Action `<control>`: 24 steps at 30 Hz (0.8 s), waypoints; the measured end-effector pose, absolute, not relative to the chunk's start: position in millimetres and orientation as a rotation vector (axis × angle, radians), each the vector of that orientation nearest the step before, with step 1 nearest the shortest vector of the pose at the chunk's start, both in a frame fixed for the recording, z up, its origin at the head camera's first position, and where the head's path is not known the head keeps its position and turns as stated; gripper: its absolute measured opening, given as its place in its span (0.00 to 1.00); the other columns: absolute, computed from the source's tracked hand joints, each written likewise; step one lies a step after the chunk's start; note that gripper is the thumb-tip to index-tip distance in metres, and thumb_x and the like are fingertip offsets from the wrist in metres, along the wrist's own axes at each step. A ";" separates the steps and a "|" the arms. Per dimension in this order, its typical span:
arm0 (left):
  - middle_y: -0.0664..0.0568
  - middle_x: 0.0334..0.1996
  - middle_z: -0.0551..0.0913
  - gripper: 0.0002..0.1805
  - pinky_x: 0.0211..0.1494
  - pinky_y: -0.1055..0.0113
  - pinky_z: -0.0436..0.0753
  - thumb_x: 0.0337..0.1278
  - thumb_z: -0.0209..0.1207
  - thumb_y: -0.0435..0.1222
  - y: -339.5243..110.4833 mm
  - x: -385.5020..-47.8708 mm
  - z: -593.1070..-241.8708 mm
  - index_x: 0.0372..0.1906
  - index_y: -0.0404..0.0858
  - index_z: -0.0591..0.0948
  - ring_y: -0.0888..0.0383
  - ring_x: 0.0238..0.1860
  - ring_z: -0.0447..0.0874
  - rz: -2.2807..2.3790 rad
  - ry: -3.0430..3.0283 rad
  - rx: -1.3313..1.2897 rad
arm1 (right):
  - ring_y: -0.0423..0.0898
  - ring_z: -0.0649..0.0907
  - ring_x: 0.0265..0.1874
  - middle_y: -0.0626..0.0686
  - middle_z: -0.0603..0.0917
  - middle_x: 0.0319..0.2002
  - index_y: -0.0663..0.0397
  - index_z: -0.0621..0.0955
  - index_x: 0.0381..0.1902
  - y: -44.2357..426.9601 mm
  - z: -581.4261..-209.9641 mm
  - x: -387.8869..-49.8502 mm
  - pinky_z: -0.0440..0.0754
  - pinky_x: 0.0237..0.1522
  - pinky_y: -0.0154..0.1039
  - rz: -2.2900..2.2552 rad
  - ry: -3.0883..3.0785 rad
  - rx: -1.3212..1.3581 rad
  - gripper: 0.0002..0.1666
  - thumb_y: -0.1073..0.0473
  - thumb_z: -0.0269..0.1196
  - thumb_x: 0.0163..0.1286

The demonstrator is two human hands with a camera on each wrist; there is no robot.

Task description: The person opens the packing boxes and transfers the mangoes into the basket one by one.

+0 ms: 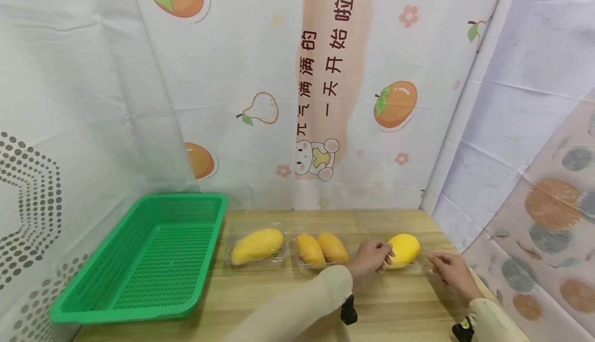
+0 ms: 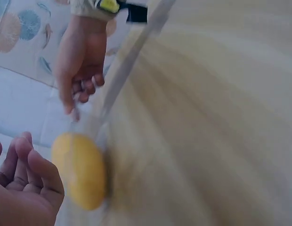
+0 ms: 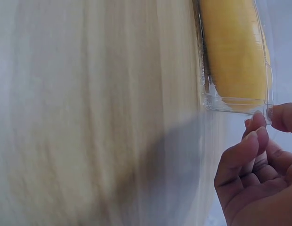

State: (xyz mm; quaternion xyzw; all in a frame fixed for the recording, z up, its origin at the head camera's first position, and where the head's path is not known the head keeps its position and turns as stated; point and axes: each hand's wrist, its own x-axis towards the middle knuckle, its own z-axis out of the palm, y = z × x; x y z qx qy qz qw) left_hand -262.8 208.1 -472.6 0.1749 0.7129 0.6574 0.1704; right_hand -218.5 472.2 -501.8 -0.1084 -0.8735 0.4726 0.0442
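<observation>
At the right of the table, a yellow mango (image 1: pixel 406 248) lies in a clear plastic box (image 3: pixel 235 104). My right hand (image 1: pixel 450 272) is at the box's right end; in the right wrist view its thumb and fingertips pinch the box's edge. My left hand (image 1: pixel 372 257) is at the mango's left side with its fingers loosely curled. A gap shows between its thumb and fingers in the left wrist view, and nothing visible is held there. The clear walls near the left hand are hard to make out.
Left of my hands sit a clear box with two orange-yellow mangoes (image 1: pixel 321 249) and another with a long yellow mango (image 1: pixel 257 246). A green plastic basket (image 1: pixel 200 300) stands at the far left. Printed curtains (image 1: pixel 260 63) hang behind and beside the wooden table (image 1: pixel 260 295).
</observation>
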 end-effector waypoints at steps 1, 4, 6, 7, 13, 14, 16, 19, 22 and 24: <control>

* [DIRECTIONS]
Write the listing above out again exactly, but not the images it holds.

* [ANSWER TO THE EXERCISE]
Action `<control>`: 24 steps at 30 Hz (0.8 s), waypoints; the measured end-effector pose, absolute, not relative to the chunk's start: position in millimetres and orientation as a rotation vector (axis × angle, radians), each the vector of that orientation nearest the step before, with step 1 nearest the shortest vector of the pose at the chunk's start, both in a frame fixed for the recording, z up, its origin at the head camera's first position, and where the head's path is not known the head keeps its position and turns as stated; gripper: its absolute measured opening, given as its place in its span (0.00 to 1.00); the other columns: absolute, computed from the source's tracked hand joints, each written likewise; step one lies a step after the chunk's start; note that gripper is the thumb-tip to index-tip distance in metres, and thumb_x and the like are fingertip offsets from the wrist in metres, along the wrist's own axes at each step. A ";" separates the steps and a "|" the arms. Per dimension in this order, its typical span:
arm0 (left):
  - middle_y: -0.0664..0.0568
  - middle_x: 0.0334..0.1996
  - middle_z: -0.0551..0.0913
  - gripper: 0.0002..0.1805
  - pinky_x: 0.0211..0.1494
  - pinky_y: -0.1055..0.0113
  - pinky_z: -0.0436..0.0753
  - thumb_x: 0.0337..0.1278
  - thumb_z: -0.0209..0.1207
  - thumb_y: -0.0435..0.1222
  - y: -339.5243..110.4833 mm
  - x: -385.5020..-47.8708 mm
  - z: -593.1070..-241.8708 mm
  - index_x: 0.0372..0.1906
  - index_y: -0.0404..0.0858
  - index_z: -0.0591..0.0948
  - ring_y: -0.0888..0.0383
  - ring_x: 0.0238..0.1860
  - ring_z: -0.0447..0.0874
  - rz: -2.2807..2.3790 rad
  - ry: -3.0430..3.0283 rad
  - rx: -1.3313..1.2897 rad
arm1 (right):
  - ring_y: -0.0423..0.0898
  - ring_z: -0.0649..0.0907
  - ring_x: 0.0265..0.1874
  - middle_y: -0.0626..0.0686
  - middle_z: -0.0603..0.0917
  - middle_x: 0.0319..0.2002
  - index_y: -0.0663..0.0397
  - index_z: -0.0621..0.0955
  - index_x: 0.0381..0.1902
  - y: -44.2357..426.9601 mm
  - z: -581.4261..-209.9641 mm
  - x: -387.8869..-49.8502 mm
  - pinky_z: -0.0440..0.0754
  - pinky_x: 0.0237..0.1522
  - pinky_y: -0.0154..0.1039
  - rz: -2.2900..2.2552 rad
  - ry: -3.0883..3.0785 rad
  - rx: -1.3212..1.3581 rad
  - gripper: 0.0002..0.1666
  - thumb_y: -0.1073..0.0473
  - thumb_z: -0.0269..0.1196
  - thumb_x: 0.0163..0.1286

The demonstrator is two human hands with a camera on each wrist; there is no robot.

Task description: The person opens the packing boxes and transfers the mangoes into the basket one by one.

+0 ms: 
+0 ms: 
+0 ms: 

State: (xyz mm; quaternion xyzw; all in a frame fixed for the recording, z up, its origin at the head camera's first position, and where the head's path is not known the head keeps its position and turns as stated; point and axes: each hand's wrist, its own x-axis towards the middle knuckle, its own z-axis out of the palm, y = z × x; x y z qx qy qz qw) left_hand -262.8 208.1 -472.6 0.1749 0.7129 0.6574 0.1704; right_hand -218.5 472.2 -501.8 -0.1084 -0.8735 0.4726 0.0442
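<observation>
At the right of the table, a yellow mango (image 1: pixel 406 248) lies in a clear plastic box (image 3: pixel 235 104). My right hand (image 1: pixel 450 272) is at the box's right end; in the right wrist view its thumb and fingertips pinch the box's edge. My left hand (image 1: pixel 372 257) is at the mango's left side with its fingers loosely curled. A gap shows between its thumb and fingers in the left wrist view, and nothing visible is held there. The clear walls near the left hand are hard to make out.
Left of my hands sit a clear box with two orange-yellow mangoes (image 1: pixel 321 249) and another with a long yellow mango (image 1: pixel 257 246). A green plastic basket (image 1: pixel 200 300) stands at the far left. Printed curtains (image 1: pixel 260 63) hang behind and beside the wooden table (image 1: pixel 260 295).
</observation>
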 end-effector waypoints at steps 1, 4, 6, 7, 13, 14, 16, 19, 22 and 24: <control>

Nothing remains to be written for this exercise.